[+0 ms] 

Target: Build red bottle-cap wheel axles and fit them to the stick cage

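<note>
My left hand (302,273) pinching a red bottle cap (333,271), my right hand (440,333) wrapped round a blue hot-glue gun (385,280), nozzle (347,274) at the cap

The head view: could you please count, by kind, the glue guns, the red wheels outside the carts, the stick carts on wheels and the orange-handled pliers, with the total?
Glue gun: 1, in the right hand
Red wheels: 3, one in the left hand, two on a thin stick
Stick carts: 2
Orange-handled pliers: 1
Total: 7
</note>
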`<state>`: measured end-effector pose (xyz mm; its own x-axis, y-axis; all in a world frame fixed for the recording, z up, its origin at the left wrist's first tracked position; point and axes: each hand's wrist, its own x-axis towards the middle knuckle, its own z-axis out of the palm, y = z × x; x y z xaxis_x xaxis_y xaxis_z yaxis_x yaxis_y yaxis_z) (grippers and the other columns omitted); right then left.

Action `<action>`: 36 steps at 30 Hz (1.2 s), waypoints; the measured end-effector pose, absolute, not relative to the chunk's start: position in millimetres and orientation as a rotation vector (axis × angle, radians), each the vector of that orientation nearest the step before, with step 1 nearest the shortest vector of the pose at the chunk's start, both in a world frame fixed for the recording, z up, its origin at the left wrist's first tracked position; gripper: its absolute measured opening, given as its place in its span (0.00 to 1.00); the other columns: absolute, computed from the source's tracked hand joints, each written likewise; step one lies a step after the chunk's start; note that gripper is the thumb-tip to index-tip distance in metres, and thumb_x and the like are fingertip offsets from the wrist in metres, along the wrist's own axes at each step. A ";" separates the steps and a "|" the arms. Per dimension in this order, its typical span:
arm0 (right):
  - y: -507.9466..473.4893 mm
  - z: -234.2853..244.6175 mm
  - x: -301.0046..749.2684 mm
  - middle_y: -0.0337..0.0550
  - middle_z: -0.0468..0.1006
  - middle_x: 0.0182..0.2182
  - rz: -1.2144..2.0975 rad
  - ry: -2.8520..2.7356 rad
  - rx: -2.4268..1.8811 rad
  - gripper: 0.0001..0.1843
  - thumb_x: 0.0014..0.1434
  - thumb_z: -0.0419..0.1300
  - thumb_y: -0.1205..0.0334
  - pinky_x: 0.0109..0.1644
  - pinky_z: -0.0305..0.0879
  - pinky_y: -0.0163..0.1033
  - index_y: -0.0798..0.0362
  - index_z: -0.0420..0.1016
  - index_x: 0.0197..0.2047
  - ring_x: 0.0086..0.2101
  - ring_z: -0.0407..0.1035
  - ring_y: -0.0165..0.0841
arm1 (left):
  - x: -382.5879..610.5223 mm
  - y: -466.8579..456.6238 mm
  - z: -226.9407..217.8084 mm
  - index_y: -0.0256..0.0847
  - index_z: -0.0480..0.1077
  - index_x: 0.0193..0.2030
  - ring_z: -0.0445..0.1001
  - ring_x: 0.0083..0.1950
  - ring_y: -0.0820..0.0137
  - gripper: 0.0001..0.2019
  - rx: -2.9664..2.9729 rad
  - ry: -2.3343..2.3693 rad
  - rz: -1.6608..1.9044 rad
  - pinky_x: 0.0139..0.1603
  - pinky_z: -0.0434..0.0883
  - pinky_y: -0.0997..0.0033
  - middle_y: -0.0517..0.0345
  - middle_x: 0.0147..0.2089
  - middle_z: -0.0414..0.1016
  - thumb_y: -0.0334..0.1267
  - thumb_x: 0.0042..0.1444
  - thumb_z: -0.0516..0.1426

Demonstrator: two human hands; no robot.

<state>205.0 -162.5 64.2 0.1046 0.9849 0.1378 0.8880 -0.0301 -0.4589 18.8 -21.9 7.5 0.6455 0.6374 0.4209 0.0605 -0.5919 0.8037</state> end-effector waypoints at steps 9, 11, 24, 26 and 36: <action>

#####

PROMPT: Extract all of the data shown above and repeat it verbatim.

WRITTEN SOLUTION:
[+0 ms] 

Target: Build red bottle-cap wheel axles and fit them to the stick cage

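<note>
My left hand (302,273) pinching a red bottle cap (333,271), my right hand (440,333) wrapped round a blue hot-glue gun (385,280), nozzle (347,274) at the cap

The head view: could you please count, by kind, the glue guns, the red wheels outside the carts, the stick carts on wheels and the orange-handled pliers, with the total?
Glue gun: 1, in the right hand
Red wheels: 3, one in the left hand, two on a thin stick
Stick carts: 2
Orange-handled pliers: 1
Total: 7
</note>
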`<state>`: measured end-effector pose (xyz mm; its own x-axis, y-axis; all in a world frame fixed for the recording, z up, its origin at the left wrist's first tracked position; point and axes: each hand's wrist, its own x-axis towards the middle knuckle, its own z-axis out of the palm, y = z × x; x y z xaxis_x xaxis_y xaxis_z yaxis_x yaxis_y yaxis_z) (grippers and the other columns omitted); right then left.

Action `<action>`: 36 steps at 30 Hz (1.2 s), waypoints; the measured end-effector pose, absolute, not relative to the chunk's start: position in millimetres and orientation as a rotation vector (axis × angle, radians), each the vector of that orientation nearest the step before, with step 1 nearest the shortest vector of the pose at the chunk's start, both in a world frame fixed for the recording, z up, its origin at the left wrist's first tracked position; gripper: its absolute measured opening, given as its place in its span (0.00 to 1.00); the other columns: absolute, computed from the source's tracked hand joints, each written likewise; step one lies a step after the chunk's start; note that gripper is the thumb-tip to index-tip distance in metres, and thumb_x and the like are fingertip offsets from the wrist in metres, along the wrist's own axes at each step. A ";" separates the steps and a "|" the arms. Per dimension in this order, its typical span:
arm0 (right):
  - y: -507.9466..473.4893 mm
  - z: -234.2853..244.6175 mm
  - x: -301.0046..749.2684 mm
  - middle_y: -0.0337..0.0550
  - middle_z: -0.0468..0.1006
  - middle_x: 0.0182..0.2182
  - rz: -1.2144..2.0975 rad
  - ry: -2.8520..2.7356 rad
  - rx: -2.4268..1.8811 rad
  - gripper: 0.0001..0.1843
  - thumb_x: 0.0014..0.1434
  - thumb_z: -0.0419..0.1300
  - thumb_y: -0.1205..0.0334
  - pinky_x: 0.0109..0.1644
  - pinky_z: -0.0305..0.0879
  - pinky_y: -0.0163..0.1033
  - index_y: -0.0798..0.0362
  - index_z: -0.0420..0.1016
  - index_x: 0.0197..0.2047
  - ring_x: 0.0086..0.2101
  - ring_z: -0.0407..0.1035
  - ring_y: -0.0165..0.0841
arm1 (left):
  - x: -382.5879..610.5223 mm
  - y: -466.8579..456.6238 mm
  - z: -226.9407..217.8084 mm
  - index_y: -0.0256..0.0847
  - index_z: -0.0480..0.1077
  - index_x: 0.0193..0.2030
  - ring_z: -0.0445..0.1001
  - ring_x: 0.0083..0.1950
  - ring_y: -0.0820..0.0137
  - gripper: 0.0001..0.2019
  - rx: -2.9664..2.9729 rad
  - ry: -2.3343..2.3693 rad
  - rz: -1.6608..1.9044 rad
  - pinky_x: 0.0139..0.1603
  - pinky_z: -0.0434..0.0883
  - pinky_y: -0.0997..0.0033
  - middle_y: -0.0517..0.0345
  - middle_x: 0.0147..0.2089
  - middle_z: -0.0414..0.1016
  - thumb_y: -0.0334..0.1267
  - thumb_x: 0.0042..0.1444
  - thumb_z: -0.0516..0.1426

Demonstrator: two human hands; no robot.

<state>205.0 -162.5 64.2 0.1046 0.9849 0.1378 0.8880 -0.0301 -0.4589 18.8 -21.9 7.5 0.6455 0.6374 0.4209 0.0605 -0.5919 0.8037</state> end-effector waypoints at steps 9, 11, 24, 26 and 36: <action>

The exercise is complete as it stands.